The future of COVID-19 immunity looks good

Our COVID-19 vaccines have passed their first tests with flying colors. They work unbelievably well, and they’re helping to slow the spread of disease in countries where they’re widely available. Now, scientists are turning to the next key question: how long will they work that well?

The future of COVID-19 immunity looks good

In people who were sick with COVID-19 and then got UFABET, new research shows that they probably work for years. That group has powerful memory cells in their bone marrow that produce new antibodies when they’re needed. And they work so well that they can even block variants of the virus, studies show. These people may not even need vaccine boosters to stay protected long term.

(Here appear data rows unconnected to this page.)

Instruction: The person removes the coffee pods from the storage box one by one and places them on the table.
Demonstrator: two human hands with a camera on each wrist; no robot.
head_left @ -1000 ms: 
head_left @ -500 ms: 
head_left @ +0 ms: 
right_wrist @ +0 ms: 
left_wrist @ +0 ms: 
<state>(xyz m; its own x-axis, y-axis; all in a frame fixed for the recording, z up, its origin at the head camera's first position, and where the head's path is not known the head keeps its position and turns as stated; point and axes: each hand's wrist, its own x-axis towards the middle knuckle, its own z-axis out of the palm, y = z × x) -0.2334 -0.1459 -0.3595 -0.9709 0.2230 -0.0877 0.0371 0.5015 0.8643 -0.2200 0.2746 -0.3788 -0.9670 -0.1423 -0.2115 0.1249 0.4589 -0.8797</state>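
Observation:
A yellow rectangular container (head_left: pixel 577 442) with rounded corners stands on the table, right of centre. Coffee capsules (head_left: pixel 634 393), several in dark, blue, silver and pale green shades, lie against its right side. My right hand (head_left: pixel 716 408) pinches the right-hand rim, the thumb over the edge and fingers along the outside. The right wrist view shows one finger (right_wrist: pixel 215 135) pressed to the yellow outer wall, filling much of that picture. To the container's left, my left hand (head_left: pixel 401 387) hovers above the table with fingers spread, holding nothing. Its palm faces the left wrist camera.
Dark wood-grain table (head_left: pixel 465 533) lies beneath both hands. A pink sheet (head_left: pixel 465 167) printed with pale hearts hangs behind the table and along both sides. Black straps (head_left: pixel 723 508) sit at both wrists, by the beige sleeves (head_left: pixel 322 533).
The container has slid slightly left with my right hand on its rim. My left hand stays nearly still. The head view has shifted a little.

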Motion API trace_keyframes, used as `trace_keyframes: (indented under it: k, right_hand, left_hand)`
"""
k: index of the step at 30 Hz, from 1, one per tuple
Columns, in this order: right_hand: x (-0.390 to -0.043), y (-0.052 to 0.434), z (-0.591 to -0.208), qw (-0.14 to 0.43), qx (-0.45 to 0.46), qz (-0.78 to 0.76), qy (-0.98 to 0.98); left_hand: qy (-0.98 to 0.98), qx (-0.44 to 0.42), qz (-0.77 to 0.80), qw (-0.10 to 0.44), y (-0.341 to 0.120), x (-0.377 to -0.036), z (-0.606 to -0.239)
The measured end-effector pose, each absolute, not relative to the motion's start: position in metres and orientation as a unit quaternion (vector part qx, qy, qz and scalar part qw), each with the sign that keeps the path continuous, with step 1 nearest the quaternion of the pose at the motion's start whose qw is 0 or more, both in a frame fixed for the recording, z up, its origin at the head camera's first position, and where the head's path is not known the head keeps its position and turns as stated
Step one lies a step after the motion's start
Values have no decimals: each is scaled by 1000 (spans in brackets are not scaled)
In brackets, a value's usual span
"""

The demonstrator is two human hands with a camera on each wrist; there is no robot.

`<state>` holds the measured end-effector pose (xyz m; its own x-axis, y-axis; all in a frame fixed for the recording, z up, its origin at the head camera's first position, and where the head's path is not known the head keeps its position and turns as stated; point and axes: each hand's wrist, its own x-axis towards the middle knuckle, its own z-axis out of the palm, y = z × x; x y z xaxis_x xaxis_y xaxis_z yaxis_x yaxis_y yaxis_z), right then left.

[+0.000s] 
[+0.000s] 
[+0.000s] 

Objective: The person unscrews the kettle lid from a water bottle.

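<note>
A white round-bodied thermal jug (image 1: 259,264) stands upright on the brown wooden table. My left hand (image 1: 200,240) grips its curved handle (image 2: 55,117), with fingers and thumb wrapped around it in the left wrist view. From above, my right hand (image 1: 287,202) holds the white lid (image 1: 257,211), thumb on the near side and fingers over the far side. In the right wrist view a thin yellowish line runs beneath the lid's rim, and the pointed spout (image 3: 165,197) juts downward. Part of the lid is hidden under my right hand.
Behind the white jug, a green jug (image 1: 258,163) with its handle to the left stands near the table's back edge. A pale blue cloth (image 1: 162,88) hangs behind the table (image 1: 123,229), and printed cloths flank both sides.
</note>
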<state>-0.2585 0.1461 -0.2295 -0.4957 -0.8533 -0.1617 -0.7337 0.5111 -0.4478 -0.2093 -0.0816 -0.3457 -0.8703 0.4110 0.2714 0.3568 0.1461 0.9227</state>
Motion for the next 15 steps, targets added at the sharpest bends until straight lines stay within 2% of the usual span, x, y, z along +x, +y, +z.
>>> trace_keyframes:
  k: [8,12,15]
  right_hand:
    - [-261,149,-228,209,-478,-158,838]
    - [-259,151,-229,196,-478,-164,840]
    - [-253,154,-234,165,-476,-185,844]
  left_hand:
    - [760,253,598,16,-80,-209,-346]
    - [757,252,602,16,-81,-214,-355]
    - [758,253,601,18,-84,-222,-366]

Protection may be different for people who got vaccinated but never had COVID-19, Michel Nussenzweig, an immunologist at Rockefeller University in New York

Luckily, other research is charging ahead to figure out exactly what those potential boosters might look like. Scientists are honing in on the levels of antibodies someone needs to be protected against COVID-19. That benchmark, known as the immune correlate of protection, will give them an idea of the safety threshold — if someone’s antibodies drop below it, they might be more vulnerable to infection again.

Zeroing in on that threshold does two things. First, it gives scientists a way to monitor protection in people who have already been vaccinated. They can watch to see how long it takes for antibodies to decline below it, and get an idea of when people might need that booster shot. Antibodies naturally decline over time, and they’re not the only measure of protection (those long-lasting memory cells in bone marrow are another, for example). But they’re an early look at how immunity might be changing.